Once you find the line with "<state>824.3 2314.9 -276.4" in the entries below, return exactly every line from it through the line with "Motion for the".

[Opening Entries supplied section]

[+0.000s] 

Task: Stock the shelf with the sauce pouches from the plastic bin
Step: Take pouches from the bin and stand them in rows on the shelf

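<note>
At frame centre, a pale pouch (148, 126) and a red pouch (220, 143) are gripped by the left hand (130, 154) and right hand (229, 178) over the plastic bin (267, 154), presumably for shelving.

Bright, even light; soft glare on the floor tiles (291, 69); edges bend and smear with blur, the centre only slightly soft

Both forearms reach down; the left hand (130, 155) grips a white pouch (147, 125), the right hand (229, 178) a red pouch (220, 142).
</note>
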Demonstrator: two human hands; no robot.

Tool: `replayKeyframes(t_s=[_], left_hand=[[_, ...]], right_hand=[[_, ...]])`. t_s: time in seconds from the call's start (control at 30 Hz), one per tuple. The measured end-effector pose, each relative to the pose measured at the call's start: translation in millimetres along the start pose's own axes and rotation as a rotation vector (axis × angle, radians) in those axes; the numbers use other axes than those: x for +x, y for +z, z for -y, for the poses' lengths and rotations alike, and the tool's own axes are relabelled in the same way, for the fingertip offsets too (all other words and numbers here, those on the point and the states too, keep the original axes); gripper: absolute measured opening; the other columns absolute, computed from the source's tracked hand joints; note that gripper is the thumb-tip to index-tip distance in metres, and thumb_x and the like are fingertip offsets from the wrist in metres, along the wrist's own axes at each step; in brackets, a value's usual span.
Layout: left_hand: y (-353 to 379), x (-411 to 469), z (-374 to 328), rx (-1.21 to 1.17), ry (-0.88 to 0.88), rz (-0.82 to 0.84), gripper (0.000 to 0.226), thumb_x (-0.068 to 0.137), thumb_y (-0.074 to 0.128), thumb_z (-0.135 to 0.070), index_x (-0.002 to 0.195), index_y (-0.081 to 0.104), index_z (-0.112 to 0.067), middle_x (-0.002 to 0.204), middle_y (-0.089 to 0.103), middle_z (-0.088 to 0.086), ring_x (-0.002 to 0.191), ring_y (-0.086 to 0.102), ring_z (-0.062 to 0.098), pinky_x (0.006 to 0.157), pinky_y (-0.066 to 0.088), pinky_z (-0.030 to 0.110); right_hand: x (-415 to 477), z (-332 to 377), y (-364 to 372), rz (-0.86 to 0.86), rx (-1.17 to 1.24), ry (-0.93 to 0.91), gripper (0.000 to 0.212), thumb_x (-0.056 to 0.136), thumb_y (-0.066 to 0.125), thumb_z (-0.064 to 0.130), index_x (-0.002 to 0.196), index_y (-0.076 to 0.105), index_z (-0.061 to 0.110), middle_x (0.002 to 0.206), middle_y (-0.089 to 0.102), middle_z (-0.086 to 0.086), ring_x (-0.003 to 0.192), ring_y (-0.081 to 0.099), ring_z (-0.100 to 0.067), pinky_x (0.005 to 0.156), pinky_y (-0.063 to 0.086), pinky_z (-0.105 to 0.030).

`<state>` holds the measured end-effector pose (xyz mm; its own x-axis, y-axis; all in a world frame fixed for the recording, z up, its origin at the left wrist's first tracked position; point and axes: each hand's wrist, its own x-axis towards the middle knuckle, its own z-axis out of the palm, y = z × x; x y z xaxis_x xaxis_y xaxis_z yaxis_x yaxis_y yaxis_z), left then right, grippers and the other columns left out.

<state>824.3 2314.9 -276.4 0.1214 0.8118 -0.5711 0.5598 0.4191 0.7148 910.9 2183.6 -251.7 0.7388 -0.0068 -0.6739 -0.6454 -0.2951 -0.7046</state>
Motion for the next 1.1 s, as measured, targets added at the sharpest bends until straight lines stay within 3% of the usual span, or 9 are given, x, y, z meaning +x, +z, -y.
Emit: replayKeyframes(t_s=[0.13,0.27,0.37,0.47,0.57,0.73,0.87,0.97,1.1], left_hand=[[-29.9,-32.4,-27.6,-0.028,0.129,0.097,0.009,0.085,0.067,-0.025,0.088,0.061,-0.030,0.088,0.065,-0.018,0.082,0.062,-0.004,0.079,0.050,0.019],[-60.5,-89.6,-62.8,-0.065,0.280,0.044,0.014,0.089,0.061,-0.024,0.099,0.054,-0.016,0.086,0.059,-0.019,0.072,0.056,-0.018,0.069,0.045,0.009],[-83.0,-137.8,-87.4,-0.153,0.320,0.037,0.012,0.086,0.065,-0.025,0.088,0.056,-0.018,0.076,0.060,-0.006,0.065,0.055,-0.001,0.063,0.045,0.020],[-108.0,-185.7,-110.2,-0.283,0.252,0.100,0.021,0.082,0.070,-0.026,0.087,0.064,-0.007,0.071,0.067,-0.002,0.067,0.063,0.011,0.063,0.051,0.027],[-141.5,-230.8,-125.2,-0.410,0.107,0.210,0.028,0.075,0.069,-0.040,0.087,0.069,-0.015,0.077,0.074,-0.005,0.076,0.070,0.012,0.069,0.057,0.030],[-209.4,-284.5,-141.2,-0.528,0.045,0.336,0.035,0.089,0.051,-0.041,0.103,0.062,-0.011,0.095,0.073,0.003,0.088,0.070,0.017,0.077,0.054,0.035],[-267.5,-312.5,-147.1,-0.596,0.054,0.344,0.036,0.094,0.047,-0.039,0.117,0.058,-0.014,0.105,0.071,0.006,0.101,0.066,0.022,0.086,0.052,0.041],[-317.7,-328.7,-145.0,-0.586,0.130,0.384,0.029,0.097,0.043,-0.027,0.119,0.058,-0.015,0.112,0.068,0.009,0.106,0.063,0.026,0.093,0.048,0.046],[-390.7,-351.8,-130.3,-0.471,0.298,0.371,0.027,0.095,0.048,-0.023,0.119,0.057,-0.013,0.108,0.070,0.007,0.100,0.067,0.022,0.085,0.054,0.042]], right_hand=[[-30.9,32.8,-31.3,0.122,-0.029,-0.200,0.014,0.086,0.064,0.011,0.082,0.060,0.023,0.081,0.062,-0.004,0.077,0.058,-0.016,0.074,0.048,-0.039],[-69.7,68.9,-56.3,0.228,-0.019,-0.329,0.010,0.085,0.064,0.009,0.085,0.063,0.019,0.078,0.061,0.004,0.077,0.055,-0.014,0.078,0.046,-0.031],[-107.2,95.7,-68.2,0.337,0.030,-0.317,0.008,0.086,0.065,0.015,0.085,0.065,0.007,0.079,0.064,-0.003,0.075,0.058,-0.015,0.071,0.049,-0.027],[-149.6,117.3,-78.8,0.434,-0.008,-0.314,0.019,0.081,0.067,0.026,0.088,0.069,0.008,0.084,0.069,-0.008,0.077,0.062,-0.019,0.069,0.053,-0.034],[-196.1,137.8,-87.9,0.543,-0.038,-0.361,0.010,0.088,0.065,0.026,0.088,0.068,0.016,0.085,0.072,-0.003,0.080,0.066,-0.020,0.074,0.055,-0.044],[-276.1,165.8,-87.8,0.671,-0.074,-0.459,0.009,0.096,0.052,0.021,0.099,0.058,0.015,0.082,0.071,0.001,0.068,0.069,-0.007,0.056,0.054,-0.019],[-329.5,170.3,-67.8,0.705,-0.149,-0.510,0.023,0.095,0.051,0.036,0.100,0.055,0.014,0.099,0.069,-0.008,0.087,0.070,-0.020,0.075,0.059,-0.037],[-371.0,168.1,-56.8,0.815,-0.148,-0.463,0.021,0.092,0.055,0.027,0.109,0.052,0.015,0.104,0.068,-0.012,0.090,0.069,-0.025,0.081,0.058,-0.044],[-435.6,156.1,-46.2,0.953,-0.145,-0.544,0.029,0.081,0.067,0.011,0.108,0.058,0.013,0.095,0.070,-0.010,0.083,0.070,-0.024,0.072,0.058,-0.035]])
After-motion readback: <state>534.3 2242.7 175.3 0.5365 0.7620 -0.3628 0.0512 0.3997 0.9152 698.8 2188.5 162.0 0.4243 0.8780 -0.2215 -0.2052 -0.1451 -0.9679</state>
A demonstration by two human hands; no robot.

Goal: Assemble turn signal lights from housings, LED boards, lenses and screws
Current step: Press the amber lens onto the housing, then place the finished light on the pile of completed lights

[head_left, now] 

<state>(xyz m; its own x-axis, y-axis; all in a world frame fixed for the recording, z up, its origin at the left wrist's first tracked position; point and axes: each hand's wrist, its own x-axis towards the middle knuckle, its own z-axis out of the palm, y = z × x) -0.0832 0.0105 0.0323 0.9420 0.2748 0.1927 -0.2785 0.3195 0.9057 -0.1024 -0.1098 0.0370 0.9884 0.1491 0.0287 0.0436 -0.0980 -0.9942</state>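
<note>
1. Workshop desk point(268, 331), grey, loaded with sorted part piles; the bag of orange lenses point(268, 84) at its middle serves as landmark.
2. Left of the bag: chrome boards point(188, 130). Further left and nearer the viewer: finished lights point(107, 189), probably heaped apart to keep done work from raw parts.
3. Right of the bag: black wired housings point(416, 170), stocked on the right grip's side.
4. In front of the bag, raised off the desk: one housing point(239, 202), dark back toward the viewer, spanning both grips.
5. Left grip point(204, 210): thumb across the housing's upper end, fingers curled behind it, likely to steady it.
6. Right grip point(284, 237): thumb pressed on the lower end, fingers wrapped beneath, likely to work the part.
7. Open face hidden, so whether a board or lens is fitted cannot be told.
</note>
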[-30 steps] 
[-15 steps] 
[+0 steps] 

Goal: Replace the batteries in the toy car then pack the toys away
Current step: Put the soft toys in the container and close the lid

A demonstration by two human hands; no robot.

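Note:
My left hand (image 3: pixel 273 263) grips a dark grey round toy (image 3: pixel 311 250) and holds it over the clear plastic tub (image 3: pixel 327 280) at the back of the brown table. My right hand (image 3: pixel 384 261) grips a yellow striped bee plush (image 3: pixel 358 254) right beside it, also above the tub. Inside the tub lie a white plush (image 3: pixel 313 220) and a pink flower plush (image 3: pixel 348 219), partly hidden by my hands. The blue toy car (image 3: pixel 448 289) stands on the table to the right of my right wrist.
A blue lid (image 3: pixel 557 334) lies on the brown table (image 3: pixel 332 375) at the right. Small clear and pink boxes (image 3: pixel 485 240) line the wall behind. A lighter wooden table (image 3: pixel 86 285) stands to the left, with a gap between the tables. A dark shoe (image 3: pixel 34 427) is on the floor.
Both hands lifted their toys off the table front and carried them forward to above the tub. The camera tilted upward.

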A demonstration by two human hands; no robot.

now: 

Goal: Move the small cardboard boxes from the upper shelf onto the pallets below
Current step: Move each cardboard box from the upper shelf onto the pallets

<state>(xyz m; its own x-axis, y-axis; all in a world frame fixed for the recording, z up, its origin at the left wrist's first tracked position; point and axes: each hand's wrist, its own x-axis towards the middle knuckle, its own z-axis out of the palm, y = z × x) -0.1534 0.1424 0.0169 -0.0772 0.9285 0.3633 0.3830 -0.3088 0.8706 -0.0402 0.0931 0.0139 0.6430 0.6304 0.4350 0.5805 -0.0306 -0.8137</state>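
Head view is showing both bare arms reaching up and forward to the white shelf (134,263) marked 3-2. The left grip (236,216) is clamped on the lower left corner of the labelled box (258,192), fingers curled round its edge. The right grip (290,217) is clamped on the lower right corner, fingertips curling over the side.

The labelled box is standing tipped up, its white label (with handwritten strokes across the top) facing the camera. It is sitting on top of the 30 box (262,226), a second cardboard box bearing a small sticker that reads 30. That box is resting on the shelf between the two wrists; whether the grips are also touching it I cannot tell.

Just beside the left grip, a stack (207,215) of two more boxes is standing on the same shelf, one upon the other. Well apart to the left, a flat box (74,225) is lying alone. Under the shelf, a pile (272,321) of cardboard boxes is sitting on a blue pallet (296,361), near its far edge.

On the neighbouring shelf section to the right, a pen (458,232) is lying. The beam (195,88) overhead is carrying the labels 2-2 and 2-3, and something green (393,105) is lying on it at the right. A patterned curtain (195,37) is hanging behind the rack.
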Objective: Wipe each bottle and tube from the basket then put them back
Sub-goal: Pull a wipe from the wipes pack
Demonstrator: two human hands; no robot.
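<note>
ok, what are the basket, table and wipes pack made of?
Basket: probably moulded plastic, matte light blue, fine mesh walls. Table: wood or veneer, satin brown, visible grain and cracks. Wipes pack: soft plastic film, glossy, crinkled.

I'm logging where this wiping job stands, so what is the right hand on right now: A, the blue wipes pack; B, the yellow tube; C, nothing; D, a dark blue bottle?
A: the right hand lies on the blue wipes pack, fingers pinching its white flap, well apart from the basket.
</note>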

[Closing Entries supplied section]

→ Answer for this exercise:
<state>824.3 2314.9 -276.4 0.1214 0.8118 -0.5711 0.5598 0.4191 0.7148 910.9 2183.6 -251.7 0.7388 -0.0068 -0.6739 -0.6454 -0.2951 -0.7046</state>
Motion for the next 1.1 s, as measured, targets added at the sharpest bends until straight lines stay within 3% of the usual span, or 9 are given, x, y, z meaning +x, +z, -y.

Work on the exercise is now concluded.